■ Exercise requirements ■
Check each line of the listing for the word "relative" and report the ones that have it.

= = = = =

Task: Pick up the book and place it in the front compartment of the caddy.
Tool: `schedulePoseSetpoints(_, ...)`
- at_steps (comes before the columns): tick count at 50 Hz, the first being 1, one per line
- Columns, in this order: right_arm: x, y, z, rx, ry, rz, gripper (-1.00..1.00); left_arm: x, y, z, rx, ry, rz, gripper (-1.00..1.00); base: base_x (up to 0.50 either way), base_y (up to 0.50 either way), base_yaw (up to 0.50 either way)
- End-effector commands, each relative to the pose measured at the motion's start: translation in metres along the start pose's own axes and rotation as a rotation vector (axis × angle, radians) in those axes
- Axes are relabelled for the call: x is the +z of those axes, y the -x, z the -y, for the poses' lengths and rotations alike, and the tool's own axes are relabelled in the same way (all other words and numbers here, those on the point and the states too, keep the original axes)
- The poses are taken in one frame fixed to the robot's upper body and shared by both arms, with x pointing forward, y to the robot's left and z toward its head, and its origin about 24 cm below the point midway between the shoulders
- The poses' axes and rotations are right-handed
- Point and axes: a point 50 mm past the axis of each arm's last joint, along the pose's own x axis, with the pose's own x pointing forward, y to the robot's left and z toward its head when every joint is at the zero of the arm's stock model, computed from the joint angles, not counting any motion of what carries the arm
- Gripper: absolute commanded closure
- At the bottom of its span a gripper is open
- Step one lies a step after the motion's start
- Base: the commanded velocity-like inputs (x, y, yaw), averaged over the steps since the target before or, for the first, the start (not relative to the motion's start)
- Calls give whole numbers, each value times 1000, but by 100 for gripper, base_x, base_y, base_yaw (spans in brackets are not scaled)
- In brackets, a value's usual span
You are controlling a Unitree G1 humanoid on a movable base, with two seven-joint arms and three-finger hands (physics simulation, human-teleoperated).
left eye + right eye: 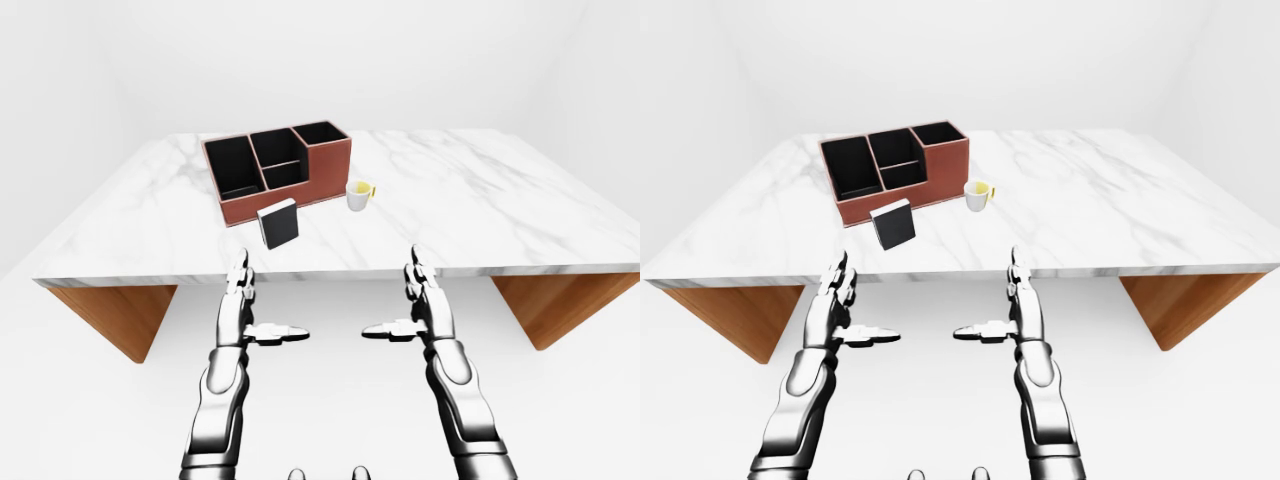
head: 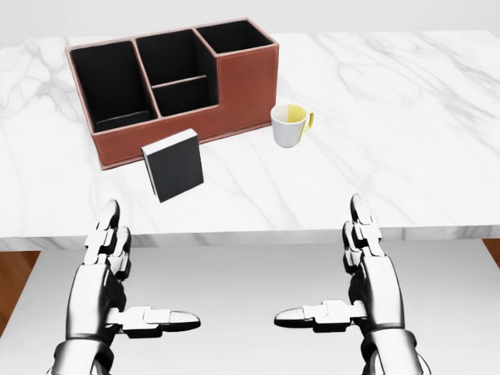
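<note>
A small black book (image 2: 173,165) with a white page edge stands upright on the marble table (image 2: 391,117), just below the red-brown caddy (image 2: 176,82) in the head view. The caddy has several dark open compartments. My left hand (image 2: 129,269) is held low, short of the table's near edge, fingers spread and thumb pointing inward, holding nothing. My right hand (image 2: 344,269) mirrors it on the right side, also open and empty. Both hands are well apart from the book.
A white mug (image 2: 290,125) with a yellow inside and handle stands right of the caddy. The table has wooden supports (image 1: 120,315) under both ends. White floor (image 1: 340,400) lies below my arms.
</note>
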Motion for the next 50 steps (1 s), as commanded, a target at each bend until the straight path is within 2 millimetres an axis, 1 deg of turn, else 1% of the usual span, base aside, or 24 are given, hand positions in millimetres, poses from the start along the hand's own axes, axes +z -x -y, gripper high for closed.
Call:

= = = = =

■ Finished task ■
- End-effector commands, each relative to the pose measured at the motion's start: translation in metres along the start pose's own axes and rotation as a rotation vector (axis × angle, radians) in those axes
- Base: the commanded velocity-like inputs (x, y, yaw), averaged over the steps since the target before or, for the first, the start (not relative to the motion's start)

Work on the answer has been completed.